Internet Technology Has Changed
21/06/2012
IPv4 reaches capacity. Enter IPv6 – a larger, safer platform
The day finally arrived. June 6, 2012 will go down in history as the day on which the Internet changed for ever and started massively using IPv6, a technology that allows increasing the number of devices simultaneously connected to the Internet to 340 trillion trillion trillion.
World IPv6 Launch (http://www.worldipv6launch.org/) is the greatest effort ever made to enable the new network technology. Since that day, thousands of websites are offering their contents and can be accessed through the IPv6 protocol. The most important Internet companies and organizations worldwide (access providers; service providers; hardware, operating systems, and home networking equipment manufacturers) joined the initiative and began using the new Internet protocol, which increases the number of IP (Internet Protocol) addresses to many trillion trillion trillions, as compared to the 4000 million IPv4 addresses which are now almost depleted.

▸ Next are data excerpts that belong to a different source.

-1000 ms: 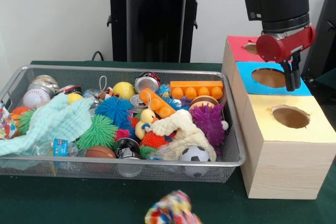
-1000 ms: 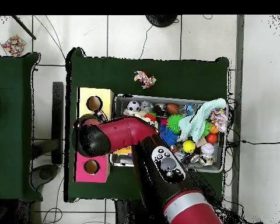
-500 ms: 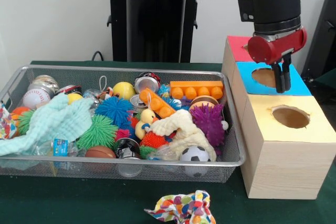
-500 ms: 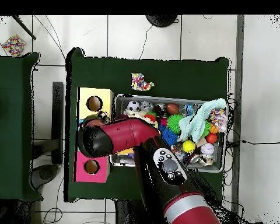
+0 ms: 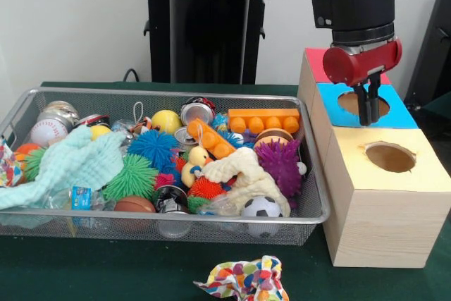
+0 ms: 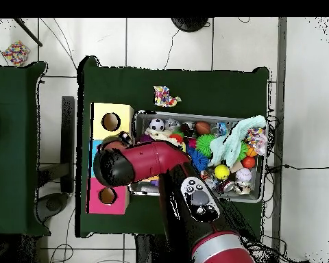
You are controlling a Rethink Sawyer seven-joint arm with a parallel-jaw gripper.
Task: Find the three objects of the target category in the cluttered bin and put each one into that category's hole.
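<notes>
The tool (image 5: 368, 107) is hanging point-down over the blue hole (image 5: 347, 102) of the wooden sorting box (image 5: 380, 223). Its jaws are standing narrow, and nothing is showing between them. In the overhead view the red arm (image 6: 150, 161) is covering the tool.

The frames are not showing which category is the target, so handling is being judged by candidate group:

- Spiky rubber balls, such as the purple one (image 5: 280, 163), the green one (image 5: 132, 176) and the blue one (image 5: 153, 147): probably light, soft and yielding. A grip across the middle is looking best, as the spikes are likely to compress and slip.
- Cans, such as the open-topped one (image 5: 196, 111): probably stiff, smooth and light. A grip across the rim or the body is looking suitable.
- Firm balls, such as the soccer ball (image 5: 261, 208) and the baseball (image 5: 48, 132): round and likely to roll out of an off-centre grip.
- Cloths, such as the mint towel (image 5: 70, 163): limp; a pinch on a raised fold is looking suitable.

All of these are lying in the wire-mesh bin (image 5: 176, 215), which is standing just beside the box. The tool is well above and to one side of them. The purple spiky ball and the soccer ball are lying nearest the box side. A patterned cloth (image 5: 243, 280) is lying outside the bin on the bench (image 5: 106, 273).
</notes>
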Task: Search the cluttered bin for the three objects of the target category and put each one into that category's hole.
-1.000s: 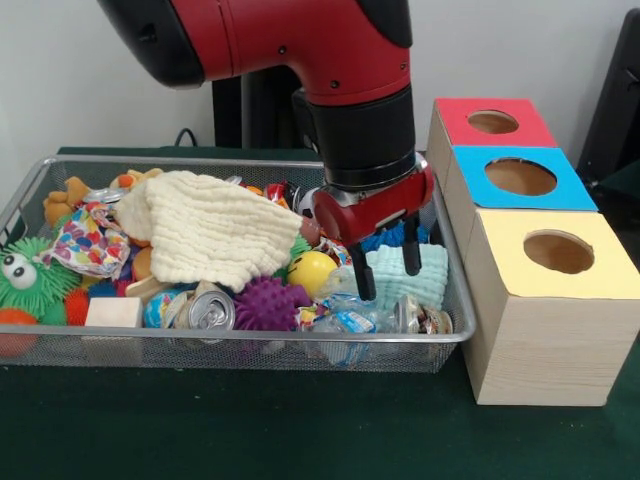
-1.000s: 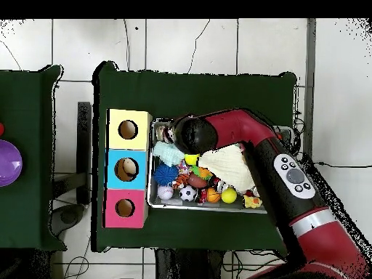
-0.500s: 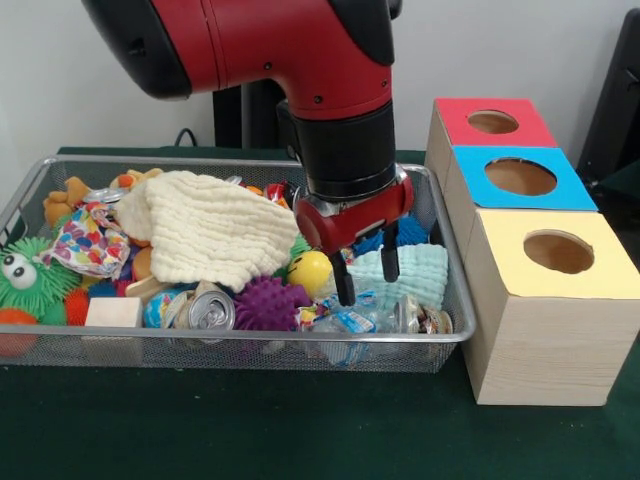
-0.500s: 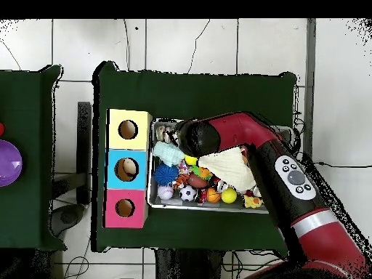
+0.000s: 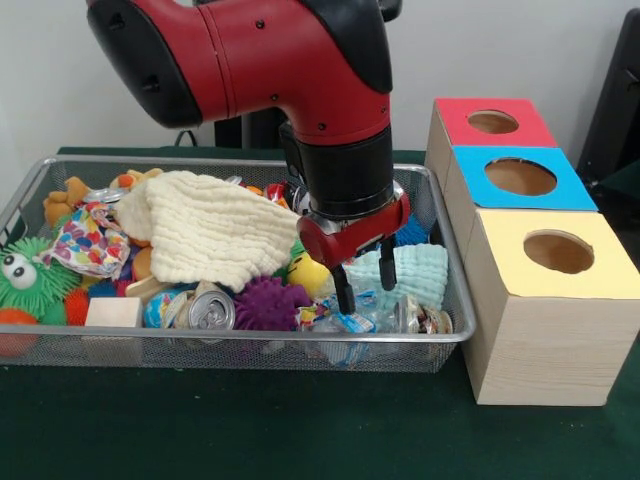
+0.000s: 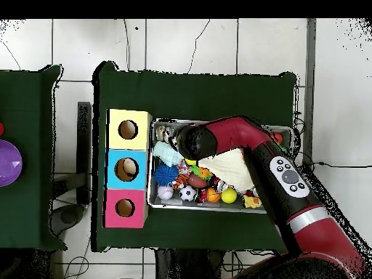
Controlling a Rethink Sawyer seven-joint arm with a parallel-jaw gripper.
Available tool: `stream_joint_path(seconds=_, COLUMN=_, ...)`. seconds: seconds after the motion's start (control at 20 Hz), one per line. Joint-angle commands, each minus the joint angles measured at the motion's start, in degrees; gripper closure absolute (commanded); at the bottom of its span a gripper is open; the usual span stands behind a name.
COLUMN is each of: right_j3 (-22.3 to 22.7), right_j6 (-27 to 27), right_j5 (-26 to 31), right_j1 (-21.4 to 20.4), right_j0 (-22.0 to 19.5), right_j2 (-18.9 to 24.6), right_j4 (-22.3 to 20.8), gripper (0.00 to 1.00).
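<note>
While the arm (image 5: pixel 270 70) came down from the top of the front view, the gripper (image 5: pixel 365 285) hung low over the right part of the bin (image 5: pixel 455 300). Its two black fingers (image 5: pixel 343 290) were spread apart and held nothing. The left finger tip stood between the yellow ball (image 5: pixel 308 272) and the mint cloth (image 5: pixel 415 272), just above some plastic wrappers (image 5: pixel 350 320); whether it touched them I could not tell. The right finger was in front of the mint cloth.

Left of the gripper lay a purple ball (image 5: pixel 268 300), a can (image 5: pixel 210 312) and a wood block (image 5: pixel 113 312) along the front wall. A cream cloth (image 5: pixel 205 230) covered the middle of the bin. A patterned cloth (image 5: pixel 85 243) and a green toy (image 5: pixel 28 275) were at the left end.

At the right of the frame, just beside the bin, stood three boxes with round holes: red (image 5: pixel 492 122) at the back, blue (image 5: pixel 520 177) in the middle, yellow (image 5: pixel 558 252) at the front.

Seen from overhead, the arm (image 6: pixel 290 182) crossed the bin (image 6: pixel 163 203) from the lower right, and the boxes (image 6: pixel 128 168) stood at the bin's left side.
</note>
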Motion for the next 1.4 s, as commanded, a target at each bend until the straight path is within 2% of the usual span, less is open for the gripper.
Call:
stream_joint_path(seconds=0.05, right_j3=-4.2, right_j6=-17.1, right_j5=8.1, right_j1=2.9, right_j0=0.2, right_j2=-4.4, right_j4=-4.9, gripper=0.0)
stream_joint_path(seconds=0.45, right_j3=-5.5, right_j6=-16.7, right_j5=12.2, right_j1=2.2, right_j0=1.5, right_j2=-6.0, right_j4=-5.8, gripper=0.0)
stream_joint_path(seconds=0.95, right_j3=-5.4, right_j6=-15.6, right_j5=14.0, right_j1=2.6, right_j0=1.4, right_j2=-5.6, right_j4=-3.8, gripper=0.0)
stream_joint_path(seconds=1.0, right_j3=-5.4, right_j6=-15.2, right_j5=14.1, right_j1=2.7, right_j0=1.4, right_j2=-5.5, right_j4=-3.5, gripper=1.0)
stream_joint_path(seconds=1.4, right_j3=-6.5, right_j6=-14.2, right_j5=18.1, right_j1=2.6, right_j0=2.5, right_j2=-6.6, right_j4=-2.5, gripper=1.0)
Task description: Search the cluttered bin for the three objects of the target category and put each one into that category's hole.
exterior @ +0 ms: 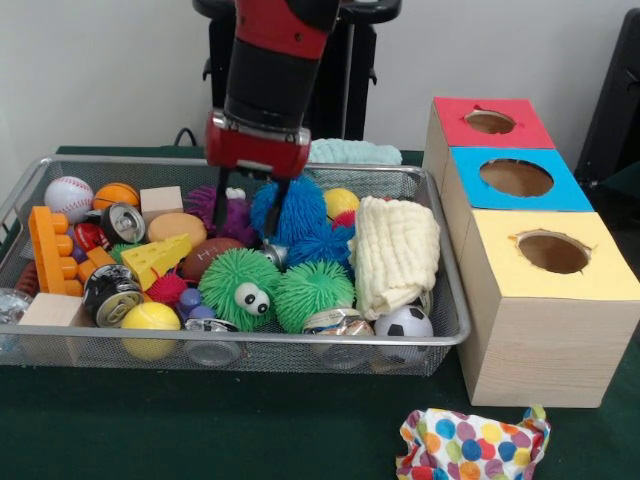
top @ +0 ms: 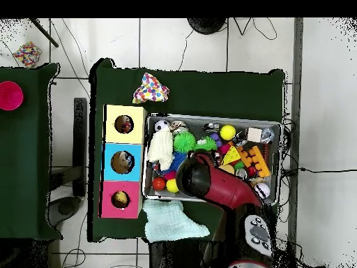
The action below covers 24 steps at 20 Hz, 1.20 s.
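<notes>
The wire mesh bin (exterior: 300,338) holds a heap of toys. A cream folded cloth (exterior: 397,255) lies at its right end, next to the blue puffer balls (exterior: 300,220); it also shows in the overhead view (top: 161,148). My gripper (exterior: 247,226) is open and empty, with its fingers down among the purple and blue puffer balls, left of the cream cloth. A white polka-dot cloth (exterior: 470,445) lies on the table outside the bin, in front of the yellow-topped box and its hole (exterior: 553,252). A mint cloth (exterior: 355,152) lies behind the bin.
The blue-topped hole (exterior: 516,177) and the red-topped hole (exterior: 489,121) stand behind the yellow one. Green puffer balls (exterior: 240,288), cans, balls, a soccer ball (exterior: 404,322), orange bricks (exterior: 47,248) and wooden blocks fill the bin. In the overhead view the arm (top: 216,183) covers the bin's middle.
</notes>
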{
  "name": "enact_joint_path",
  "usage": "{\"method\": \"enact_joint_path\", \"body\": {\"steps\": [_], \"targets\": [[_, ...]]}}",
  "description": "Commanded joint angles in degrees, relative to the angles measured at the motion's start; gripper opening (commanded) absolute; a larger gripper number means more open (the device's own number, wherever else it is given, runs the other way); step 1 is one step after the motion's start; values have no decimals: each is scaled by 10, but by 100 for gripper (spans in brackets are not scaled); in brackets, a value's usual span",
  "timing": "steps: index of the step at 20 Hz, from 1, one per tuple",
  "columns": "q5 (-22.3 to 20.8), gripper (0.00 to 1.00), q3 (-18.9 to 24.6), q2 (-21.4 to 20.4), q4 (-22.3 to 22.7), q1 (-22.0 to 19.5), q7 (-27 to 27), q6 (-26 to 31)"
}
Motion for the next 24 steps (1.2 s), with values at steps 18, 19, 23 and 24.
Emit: {"method": "enact_joint_path", "body": {"steps": [18, 19, 23, 24], "targets": [[26, 100, 27, 158, -30, 37, 136, -59], [26, 100, 24, 165, -34, 37, 134, -63], [15, 100, 28, 166, -28, 26, 141, -113], [17, 100, 27, 167, -27, 26, 145, -119]]}}
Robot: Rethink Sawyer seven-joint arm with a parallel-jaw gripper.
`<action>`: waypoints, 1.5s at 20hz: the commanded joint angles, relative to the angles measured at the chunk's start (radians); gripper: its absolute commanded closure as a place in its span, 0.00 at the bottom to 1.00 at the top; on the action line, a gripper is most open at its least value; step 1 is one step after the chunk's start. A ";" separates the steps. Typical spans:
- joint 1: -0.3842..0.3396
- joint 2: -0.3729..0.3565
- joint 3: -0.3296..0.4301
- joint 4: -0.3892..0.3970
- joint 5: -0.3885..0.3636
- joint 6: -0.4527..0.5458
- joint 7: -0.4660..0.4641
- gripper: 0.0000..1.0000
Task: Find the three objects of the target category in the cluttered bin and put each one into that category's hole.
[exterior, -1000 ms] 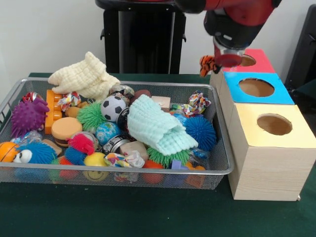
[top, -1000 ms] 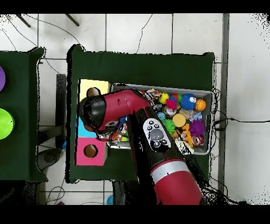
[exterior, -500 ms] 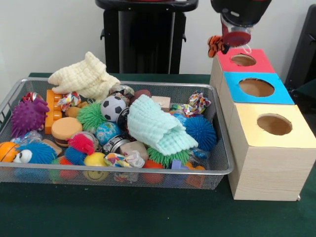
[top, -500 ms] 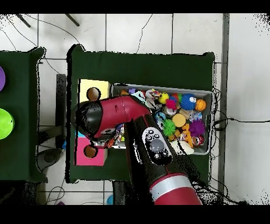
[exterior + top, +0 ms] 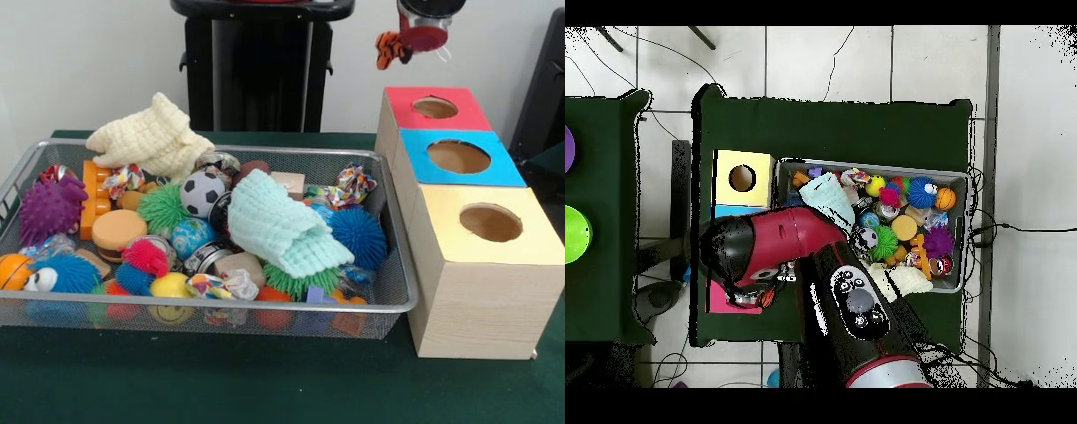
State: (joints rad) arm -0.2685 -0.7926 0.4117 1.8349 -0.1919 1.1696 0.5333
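My gripper (image 5: 417, 40) is at the top edge of the front view, shut on a small orange-and-black striped tiger plush (image 5: 387, 49) that hangs at its left side. It holds the tiger high above the red-panelled hole (image 5: 435, 107), a little to the hole's left. In the overhead view the arm's head (image 5: 740, 255) covers most of the red panel (image 5: 720, 300). The silver wire-mesh bin (image 5: 265, 306) stands left of the boxes, full of toys. No bear plush shows among the clutter.
The blue-panelled hole (image 5: 458, 156) and the yellow-panelled hole (image 5: 491, 222) sit in front of the red one. In the bin lie a cream cloth (image 5: 150, 137), a mint cloth (image 5: 282, 230), a soccer ball (image 5: 202, 193) and spiky balls (image 5: 48, 208).
The gripper has risen with the tiger plush, from beside the red box's far corner to high above it. The toys in the bin have not moved.
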 commanded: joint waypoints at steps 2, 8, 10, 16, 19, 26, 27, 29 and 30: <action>0.001 0.065 0.089 0.155 0.161 -0.238 0.185 1.00; -0.017 0.107 0.132 0.198 0.244 -0.385 0.167 1.00; -0.019 0.118 0.143 0.202 0.253 -0.416 0.165 1.00; -0.020 0.156 0.145 0.182 0.234 -0.454 0.155 1.00; -0.024 0.169 0.137 0.172 0.208 -0.459 0.144 1.00; -0.021 0.183 0.123 0.160 0.180 -0.454 0.136 1.00; -0.019 0.188 0.119 0.157 0.174 -0.455 0.134 1.00; -0.022 0.196 0.119 0.160 0.168 -0.471 0.130 1.00; -0.023 0.200 0.122 0.161 0.169 -0.480 0.129 1.00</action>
State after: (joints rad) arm -0.2671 -0.6504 0.5040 1.9798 0.0105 0.7543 0.5333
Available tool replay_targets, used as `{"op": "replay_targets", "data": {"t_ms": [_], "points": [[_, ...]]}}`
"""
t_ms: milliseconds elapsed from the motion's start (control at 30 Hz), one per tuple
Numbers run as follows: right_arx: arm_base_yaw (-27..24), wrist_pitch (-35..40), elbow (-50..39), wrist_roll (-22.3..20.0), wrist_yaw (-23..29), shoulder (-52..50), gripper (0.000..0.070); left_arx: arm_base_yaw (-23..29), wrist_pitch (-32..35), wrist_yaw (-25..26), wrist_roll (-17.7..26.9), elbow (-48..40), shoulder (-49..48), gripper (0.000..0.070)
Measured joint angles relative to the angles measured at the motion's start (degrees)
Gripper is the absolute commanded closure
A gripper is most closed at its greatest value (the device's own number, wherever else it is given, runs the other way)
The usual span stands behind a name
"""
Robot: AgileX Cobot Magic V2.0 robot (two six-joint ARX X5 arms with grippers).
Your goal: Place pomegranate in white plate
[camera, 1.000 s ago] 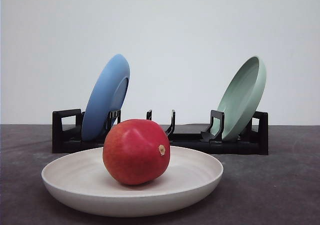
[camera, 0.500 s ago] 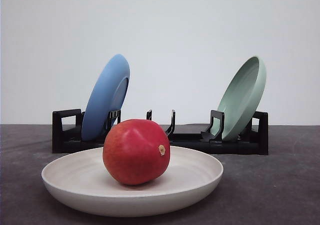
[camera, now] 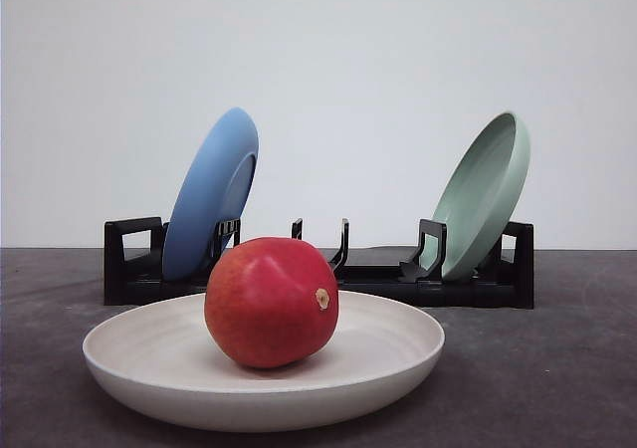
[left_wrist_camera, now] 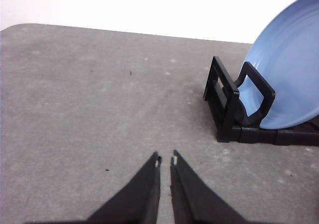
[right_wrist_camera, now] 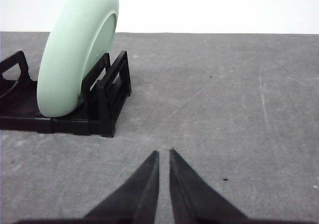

As the successor to the current Internet Protocol (IPv4), global deployment of IPv6 is critical to the Internet’s continued growth as a platform for innovation and economic development.
LACNIC has accompanied this global effort from the beginning, implementing actions in Latin America and the Caribbean aimed at promoting measures at public and private level to achieve an effective adoption of IPv6, such as, among others, training 6000 regional technicians.
The rapid deployment of IPv6 in Latin America and the Caribbean is essential to Internet growth and to connect the 120 million new users expected in the region in the next three years.
Currently, between 15 and 20 million addresses are registered each year in Latin America and the Caribbean. However, there are now less than 60 million available IP version 4 addresses, which would only allow a 10% increase in Internet penetration in the region, said Arturo Servin, Technical Manager at LACNIC.
This is why IPv6 is key not only for new Internet services but also for Internet growth in terms of online users in Latin America and the Caribbean. “I believe we have reached the point where not adopting IPv6 will hold you back and make you lag behind your competitors, that’s what makes the switch to IPv6 even more pressing”, said Arturo, who is convinced that the new protocol “will provide tools for Internet innovation”, something that “has been limited by the shortage of addresses.”
The views expressed by the authors of this blog are their own and do not necessarily reflect the views of LACNIC.